Tuesday, November 1, 2011

EADJ Presents: How To Green A Business



As businesses continue to go greener in order to make customers think they give a shit about the environment, EADJ has compiled a few tips for business owners so that they too can go green:

• Make double-sided copies of your ass instead of single-sided.

• If a business meeting is within walking distance, take a nice walk there instead of calling in drunk.

• Lots of companies have gone paperless with their sexual harassment complaints. You should do that, too, Sugar Tits.

• Turn off lights when they're not in use. Since your business is pretty much failing, it's probably better to just turn everything off.

• When someone sends you an email that at the bottom tells you to "reconsider the environment when printing this email," print it out TWICE, show it to them, and tell them to suck it.
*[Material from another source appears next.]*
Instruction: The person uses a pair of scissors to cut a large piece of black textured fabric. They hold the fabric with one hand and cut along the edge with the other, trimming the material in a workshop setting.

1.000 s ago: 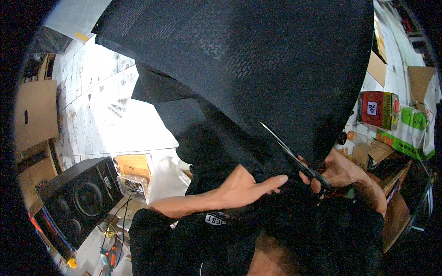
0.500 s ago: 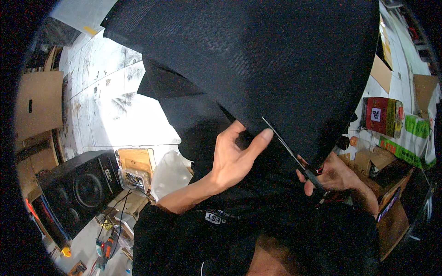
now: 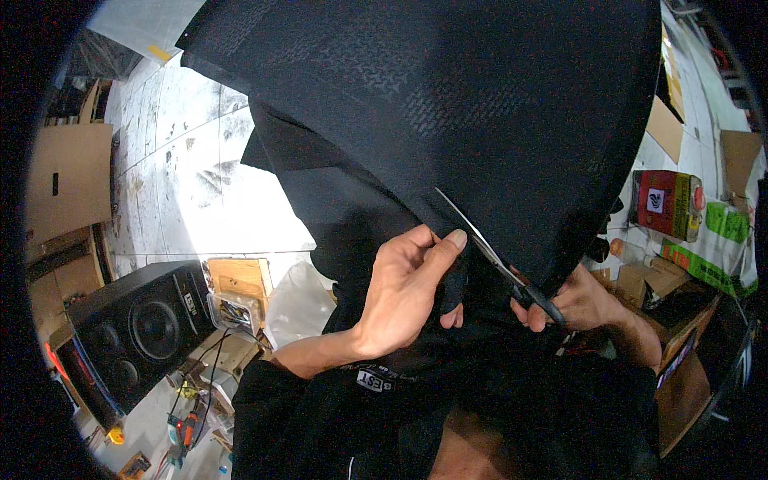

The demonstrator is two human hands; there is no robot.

• If she is available, you should hire actress Eva Green as a receptionist. Not only is her last name 'green,' but you can totally see her bush in the movie "The Dreamers."
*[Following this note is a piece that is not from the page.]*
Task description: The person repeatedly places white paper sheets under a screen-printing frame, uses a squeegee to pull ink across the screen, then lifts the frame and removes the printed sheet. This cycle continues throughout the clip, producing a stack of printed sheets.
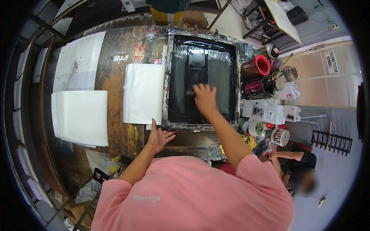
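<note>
A screen-printing frame (166, 82) with a worn, paint-crusted rim lies on the table, its mesh (221, 77) coated in glossy black ink. Over the middle of that mesh my right hand (205, 99) is closed, fingers curled on a dark squeegee (190, 92) mostly hidden beneath them. My left hand (158, 139) is open at the frame's near left corner, fingers spread and palm partly up. Its thumb points at the near edge of a stack of white sheets (143, 94), which lies along the frame's left side.
Another white stack (79, 118) lies farther left on the stained wooden table (115, 77). Ink cans, a red tub (262, 65) and white plastic jugs (264, 110) crowd the frame's right side. Racks (32, 104) stand at far left. Another person (302, 169) is at lower right.
</note>
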`<state>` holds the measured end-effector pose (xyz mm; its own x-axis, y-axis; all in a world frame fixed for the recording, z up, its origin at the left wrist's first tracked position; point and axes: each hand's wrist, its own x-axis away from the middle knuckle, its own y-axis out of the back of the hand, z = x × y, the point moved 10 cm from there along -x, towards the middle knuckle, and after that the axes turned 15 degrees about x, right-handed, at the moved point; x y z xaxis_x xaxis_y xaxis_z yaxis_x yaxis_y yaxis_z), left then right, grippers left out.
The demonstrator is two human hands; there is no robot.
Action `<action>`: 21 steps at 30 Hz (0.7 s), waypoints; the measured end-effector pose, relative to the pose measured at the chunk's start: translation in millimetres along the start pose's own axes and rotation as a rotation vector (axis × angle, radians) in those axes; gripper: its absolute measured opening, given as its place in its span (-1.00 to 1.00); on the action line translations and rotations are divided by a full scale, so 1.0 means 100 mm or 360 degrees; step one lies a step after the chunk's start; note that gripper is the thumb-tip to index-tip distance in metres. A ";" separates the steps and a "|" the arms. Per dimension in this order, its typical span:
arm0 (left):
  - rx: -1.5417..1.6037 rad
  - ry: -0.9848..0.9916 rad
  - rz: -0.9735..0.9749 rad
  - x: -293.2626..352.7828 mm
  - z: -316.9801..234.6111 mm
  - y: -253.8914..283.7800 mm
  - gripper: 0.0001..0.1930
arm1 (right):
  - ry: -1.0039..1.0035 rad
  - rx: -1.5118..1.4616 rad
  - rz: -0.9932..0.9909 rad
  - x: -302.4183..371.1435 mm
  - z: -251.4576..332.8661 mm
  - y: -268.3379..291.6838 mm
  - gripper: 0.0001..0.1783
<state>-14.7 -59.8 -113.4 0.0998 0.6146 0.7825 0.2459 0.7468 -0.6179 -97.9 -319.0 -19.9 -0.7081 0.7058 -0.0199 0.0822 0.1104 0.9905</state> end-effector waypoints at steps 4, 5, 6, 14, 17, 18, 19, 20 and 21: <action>-0.0052 0.0074 0.0078 0.08 -0.02 -0.13 0.32 | -0.0065 0.0068 -0.0013 -0.91 -0.34 -0.07 -0.48; -0.0055 0.0074 0.0090 0.10 -0.04 -0.19 0.32 | -0.0038 0.0049 0.0031 -1.03 -0.37 -0.09 -0.49; -0.0057 0.0073 0.0080 0.10 -0.04 -0.20 0.32 | -0.0018 0.0030 0.0076 -1.09 -0.41 -0.10 -0.50; -0.0182 -0.0073 0.0185 0.35 -0.05 -0.33 0.29 | 0.0224 0.0061 0.0315 0.50 0.10 0.35 -0.41; -0.0250 -0.0199 0.0278 0.61 -0.11 -0.57 0.21 | 0.0088 -0.0073 0.0335 0.91 0.17 0.87 -0.37; -0.0298 -0.0278 0.0384 0.75 -0.17 -0.73 0.18 | 0.0039 -0.0055 0.0180 0.92 0.16 1.16 -0.37; -0.0345 -0.0363 0.0486 0.89 -0.24 -0.91 0.14 | -0.0004 -0.0042 0.0023 0.88 0.12 1.45 -0.37; -0.0389 -0.0445 0.0593 1.00 -0.31 -1.06 0.11 | -0.0049 -0.0021 -0.0131 0.83 0.07 1.73 -0.36; -0.0361 -0.0554 0.0785 1.11 -0.39 -1.20 -0.03 | -0.0060 -0.0028 -0.0337 0.74 0.02 2.01 -0.39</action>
<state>4.8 -90.8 50.6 -0.0559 0.9470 0.3163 0.4523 0.3064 -0.8376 -132.9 -243.2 177.3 -0.6814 0.6939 -0.2327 -0.0783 0.2469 0.9659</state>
• Think twice before letting millions of gallons of oil leak into the Gulf of Mexico, permanently damaging the ecosystem and generally being a defiant, unapologetic prick about the whole thing (BP only).

• Compact fluorescent bulbs use about 75% less energy than a traditional incandescent bulb and lasts at least 6 times longer. They'll probably be around longer than even you, Mister Shows-Up-At-10:30.

• Styrofoam is no longer acceptable packing material for packages. Try ham.

• They say Eileen's insufferable "Ei-Day" daily newsletters was a waste of paper and told her to stop. Thank God for that.

• Used coffee grounds from the break room can be recycled as fresh coffee grounds for the interns' break room.

• Using a digital projector during presentations spends an awful lot of electricity. Try keeping your slides to a maximum of one.

• Unplug your computer when in use.

• Try biking to work instead of taking the train or driving. This should increase your commute by about six hours a day!

• When tossing your personal assistant's salad, take a minute to think about what you can do to save the environment.

• Energy, unfortunately, is not equal to time. So you still have to attend all those status meetings.

• Quit your job. Join a commune. Grow hashish and just fucking be.